Kim d.k.k. telah mengembangkan peragaan angin matahari hingga jarak 1
A.U. Persamaan dasar yang digunakan adalah persamaan kelestarian massa,
momentum, dan tenaga. Dalam persamaan tersebut melibatkan mekanisme
gelombang panas korona dan percepatan angin. Model yang digunakan
memperhitungkan spektrum daya fluktuatif gelombang Alfven. Peragaan
komputasi dilakukan dengan membatasi keadaan suhu elektron, proton, dan
kecepatan angin matahari di daerah 1 A.U. Peragaan yang dilakukan oleh Kim,
d.k.k. ini mampu menjelaskan gejala pemanasan proton pada korona dan
percepatan angin matahari (Kim, d.k.k., 2004).
Penelitian ini berusaha menerapkan hasil penelitian Gazis (1994)
mengenai profil temperatur Matahari yang secara radial bersifat non-isotermal.
Sepengetahuan penulis, selama ini, penelitian yang telah dilakukan sebatas pada
keadaan temperatur Matahari yang dianggap isotermal salah satunya yaitu
penelitian yang dilakukan oleh Parker pada tahun 1958. Sedangkan penelitian
mengenai angin bintang non-isotermal baru dilakukan oleh Lamers dan Cassinelli
yang merumuskan tentang konsep dasar angin bintang non-isotermal terkait energi
7 dan momentumnya (Lamers dan Cassinelli, 1997). Adapun penelitian yang
mencoba menerapkan profil temperatur angin Matahari untuk memperoleh
persamaan momentum angin Matahari pada keadaan non-isotermal belum pernah
dilakukan. Sehingga penelitian ini layak untuk dilakukan dan kebaruaannya dapat
dipertanggungjawabkan.
1.7. Metode Penelitian
Adapun penyusunan penelitian tesis ini mempunyai metode penelitian
sebagai berikut:
1. Tinjauan Pustaka, yang meliputi pencarian dan perunutan berbagai
acuan pustaka yang telah ada.
2. Telaah matematis, meliputi tahap perhitungan matematis untuk
menyusun dan menyelesaikan persamaan angin Matahari dalam
keadaan non-isotermal.
1.8. Sistematika Penulisan
Gambaran singkat mengenai isi tesis ini adalah sebagai berikut:
1. Bab I Pendahuluan : Bab ini memaparkan tentang latar belakang,
perumusan masalah, tujuan penelitian, batasan masalah, manfaat
penelitian, tinjauan pustaka, metode penelitian serta sistematika
penulisan.
2. Bab II Landasan Teoritik : Bab ini menjelaskan tentang fluida
dinamika meliputi persamaan dasar fluida dinamika. Selain itu juga
8 menjelaskan mengenai karakteristik Matahari, struktur Matahari secara
umum serta kaitannya dengan kemunculan angin Matahari. Karena
penyelesaian persamaan dalam tesis ini menggunakan metode numerik
dengan bantuan komputer, pada bab ini juga dijelaskan tentang metode
numerik yang digunakan yaitu metode Euler.

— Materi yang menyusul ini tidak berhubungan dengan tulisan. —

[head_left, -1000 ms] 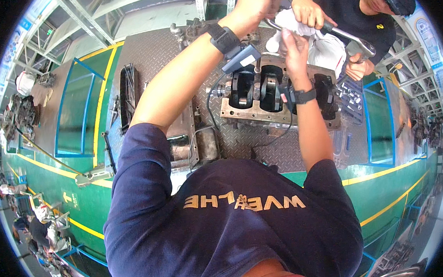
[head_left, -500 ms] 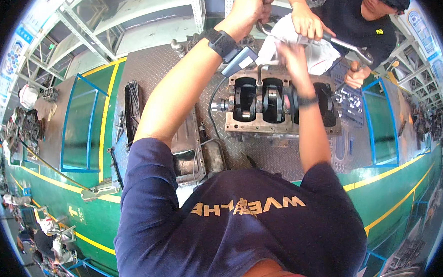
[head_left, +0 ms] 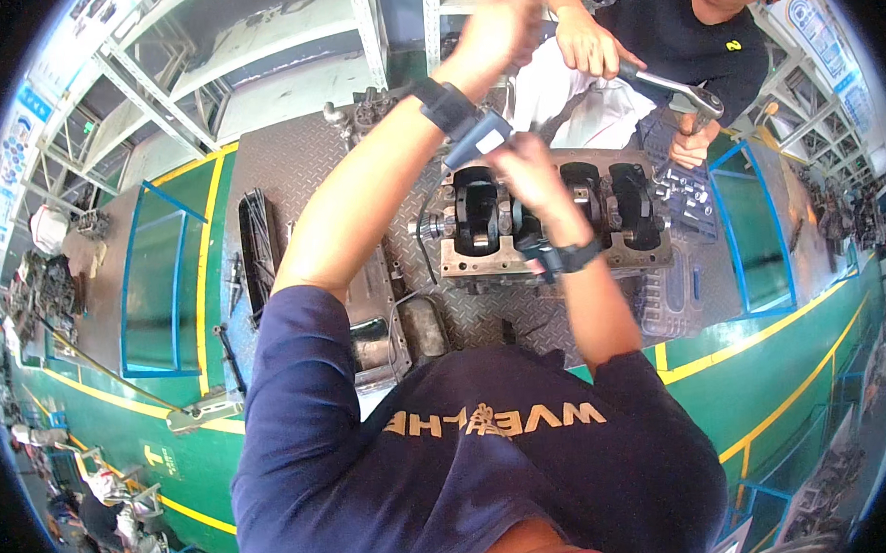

3. Bab III Angin Matahari : Bab ini menjelaskan tentang definisi dan
proses dari angin Matahari, profil temperatur dan kecepatan angin
Matahari serta persamaan momentum angin Matahari dalam keadaan
isotermal.
4. Bab IV Persamaan Momentum Angin Matahari Pada Keadaan NonIsotermal : Bab ini menjelaskan penurunan persamaan momentum
angin Matahari dalam keadaan non-isotermal serta penyelesaiannya
dalam grafik hubungan kecepatan angin Matahari terhadap jarak radial
dari Matahari dan grafik cepat rambat bunyi di angin Matahari pada
keadaan non-isotermal.
5. Bab V Penutup : Berisi kesimpulan dari pembahasan serta saran.